All I know is that I don't know so much this year. :lol:


----------



## Alan Gordon (Jun 7, 2004)

Henry said:


> I really wasn't worried. I suppose he could have gone, but that would be a move reminscent of a "Pia Moment" and not really expected at this stage of the competition. Phillip will probably evade elimination until after Skylar, Hollie and Elise go home.


At this stage of the game, I expect Phillip to make the top 3.

I could be completely wrong but I'm expecting Colton, Jessica, and Phillip in the Top 3. I'd LOVE to see Joshua knock Colton out of the contest, but I don't expect that to happen. 



Henry said:


> Jimmy is quickly becoming AI's Truth Teller. He calls 'em like he sees 'em. Of course, it also helps that unlike the Judges, he doesn't seem to have an agenda.


I don't always agree with Jimmy 100%, but he's always interesting to hear... 



Henry said:


> Obviusly, Joshua was not at his best last Wed. I mean, he did choke with emotion during the performance. God knows what's going on behind the scenes.


I've been disappointed with him for several weeks, and he's a favorite, so I want to see that change.

On an off-topic note, he looked terrible last night. To make matters worse, two of his best friends were in the bottom three...



Henry said:


> Tell your buddy that eliminations have nothing to do with talent. The vote rules, with or without hanky-panky.
> 
> On a personal note, I liked DeAndres' singing style, but consistency (or lack thereof) is what sent him packing. The teenie-boppers don't have the patience to see a guy improve incrementally. The want it NOW! ... and when that doesn't happen ...


I try to keep out of Facebook discussions... LOL!! 

Yeah, I liked DeAndre alright myself, but he was the weakest link, so it was time for him to go...

I also think Colton and Phillip are getting most of the teeny-bopper vote, so that didn't help him.

~Alan


----------



## Alan Gordon (Jun 7, 2004)

Holydoc said:


> Completely agree with this statement and completely agree with Jimmy. I do not understand why the judges cannot just be honest like Jimmy.
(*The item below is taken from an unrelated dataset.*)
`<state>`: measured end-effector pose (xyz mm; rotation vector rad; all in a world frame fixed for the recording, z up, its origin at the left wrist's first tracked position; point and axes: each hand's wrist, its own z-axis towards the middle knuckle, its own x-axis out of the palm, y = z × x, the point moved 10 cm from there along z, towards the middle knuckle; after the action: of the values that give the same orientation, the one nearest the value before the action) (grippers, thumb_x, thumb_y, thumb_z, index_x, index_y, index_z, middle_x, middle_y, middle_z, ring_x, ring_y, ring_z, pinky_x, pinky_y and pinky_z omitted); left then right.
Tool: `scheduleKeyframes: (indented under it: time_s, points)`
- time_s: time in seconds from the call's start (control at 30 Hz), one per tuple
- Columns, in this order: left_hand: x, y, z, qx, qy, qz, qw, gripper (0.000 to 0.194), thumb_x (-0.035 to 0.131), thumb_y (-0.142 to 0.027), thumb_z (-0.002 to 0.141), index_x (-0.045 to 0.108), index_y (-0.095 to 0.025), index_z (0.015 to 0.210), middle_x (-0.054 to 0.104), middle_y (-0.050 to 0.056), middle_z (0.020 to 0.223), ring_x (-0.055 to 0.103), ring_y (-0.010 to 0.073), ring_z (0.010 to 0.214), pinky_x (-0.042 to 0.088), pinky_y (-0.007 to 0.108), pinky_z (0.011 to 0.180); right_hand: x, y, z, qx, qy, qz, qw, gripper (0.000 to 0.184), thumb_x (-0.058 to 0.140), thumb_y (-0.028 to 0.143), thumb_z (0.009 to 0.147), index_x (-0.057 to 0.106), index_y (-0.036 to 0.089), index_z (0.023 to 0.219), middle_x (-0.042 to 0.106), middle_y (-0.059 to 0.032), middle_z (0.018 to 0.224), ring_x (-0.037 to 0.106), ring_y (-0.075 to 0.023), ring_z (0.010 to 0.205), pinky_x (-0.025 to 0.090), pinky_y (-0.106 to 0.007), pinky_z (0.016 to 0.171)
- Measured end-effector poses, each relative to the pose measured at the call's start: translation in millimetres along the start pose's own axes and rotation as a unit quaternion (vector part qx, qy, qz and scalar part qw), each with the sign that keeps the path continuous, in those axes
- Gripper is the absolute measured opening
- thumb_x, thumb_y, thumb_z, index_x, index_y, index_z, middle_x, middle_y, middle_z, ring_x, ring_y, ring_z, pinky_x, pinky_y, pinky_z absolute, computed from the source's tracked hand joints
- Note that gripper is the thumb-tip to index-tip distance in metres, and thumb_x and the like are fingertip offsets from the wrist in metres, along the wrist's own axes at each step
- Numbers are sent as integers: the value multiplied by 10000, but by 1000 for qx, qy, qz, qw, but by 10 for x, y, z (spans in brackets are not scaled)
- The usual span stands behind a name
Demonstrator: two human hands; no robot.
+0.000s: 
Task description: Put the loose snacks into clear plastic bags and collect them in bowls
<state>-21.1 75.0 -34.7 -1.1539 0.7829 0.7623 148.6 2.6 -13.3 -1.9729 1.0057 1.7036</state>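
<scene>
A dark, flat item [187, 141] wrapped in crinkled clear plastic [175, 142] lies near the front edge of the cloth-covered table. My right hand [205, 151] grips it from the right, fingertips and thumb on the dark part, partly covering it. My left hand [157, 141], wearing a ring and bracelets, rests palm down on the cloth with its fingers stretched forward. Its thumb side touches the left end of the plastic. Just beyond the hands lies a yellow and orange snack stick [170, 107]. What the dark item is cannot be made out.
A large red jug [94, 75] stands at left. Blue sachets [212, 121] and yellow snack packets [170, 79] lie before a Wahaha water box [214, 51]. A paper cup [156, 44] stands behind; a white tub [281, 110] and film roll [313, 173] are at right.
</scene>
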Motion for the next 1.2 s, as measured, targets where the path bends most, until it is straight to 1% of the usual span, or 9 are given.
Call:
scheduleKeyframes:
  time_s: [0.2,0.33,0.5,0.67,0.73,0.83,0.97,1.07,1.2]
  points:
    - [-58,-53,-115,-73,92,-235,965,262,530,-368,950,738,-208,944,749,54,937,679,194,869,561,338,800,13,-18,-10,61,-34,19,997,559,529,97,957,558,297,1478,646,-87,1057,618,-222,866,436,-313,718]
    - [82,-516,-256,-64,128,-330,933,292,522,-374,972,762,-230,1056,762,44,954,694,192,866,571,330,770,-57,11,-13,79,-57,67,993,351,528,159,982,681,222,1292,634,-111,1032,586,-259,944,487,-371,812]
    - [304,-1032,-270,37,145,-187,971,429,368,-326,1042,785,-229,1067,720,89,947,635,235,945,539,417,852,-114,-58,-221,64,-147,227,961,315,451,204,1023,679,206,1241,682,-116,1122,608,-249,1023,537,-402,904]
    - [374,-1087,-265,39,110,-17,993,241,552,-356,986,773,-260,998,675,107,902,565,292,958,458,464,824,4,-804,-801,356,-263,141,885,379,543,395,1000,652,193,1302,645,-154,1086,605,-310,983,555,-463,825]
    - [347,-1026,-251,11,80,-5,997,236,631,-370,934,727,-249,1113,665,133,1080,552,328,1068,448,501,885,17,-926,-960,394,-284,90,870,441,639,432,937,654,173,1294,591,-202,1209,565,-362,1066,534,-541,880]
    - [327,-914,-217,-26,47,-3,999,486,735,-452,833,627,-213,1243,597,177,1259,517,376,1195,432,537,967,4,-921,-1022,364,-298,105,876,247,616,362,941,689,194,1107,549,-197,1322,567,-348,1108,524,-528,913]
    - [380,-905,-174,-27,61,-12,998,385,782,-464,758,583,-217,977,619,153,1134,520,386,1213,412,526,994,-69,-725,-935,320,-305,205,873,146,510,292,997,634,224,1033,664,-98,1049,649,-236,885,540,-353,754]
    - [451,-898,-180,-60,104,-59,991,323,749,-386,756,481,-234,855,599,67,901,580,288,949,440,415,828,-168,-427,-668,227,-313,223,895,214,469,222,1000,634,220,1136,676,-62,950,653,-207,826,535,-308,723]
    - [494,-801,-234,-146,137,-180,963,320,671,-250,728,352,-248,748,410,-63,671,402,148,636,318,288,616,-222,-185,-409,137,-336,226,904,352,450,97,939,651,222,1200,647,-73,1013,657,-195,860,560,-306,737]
In all fairness, there are occasions where the the fact that he doesn't appear to be there on Wednesday night might have an error of margin. I have read many times from people in the studio that a performance can sometimes come off far superior in person than it does on TV.

Other times, I think they're just deaf... 



Holydoc said:


> I also agreed with the decision of who to send home. I was worried that Elise was going (I actually like Elise a lot but she has no fan base and thus it is just a matter of time). Though I agreed with the decision, I actually thought that Holly was the one that was going to go.


I called the Bottom 3 way in advance.

Elise and Hollie both had off-weeks, and DeAndre had one of his better weeks. Add in the fact that he's a young guy, and I was VERY worried for Hollie and Elise (as were they).

Next week will most likely be uncomfortable. 



Doug Brott said:


> DeAndre has (in my mind) his best week this week. I still didn't like one single bit of the falsetto, but the fact that over 80% of his performance was in his normal voice, it was, by default, much better.


I like his falsetto myself, but to each their own...



Doug Brott said:


> As Alan noted, Joshua had more restraint than Jacob in the performance this week, but based on what I saw, I see it as a dam about to burst. I'm worried that he's gonna open up and go crazy thus falling into the same boat as Jacob. If he corrects that problem, he will go a long way. But that is my view.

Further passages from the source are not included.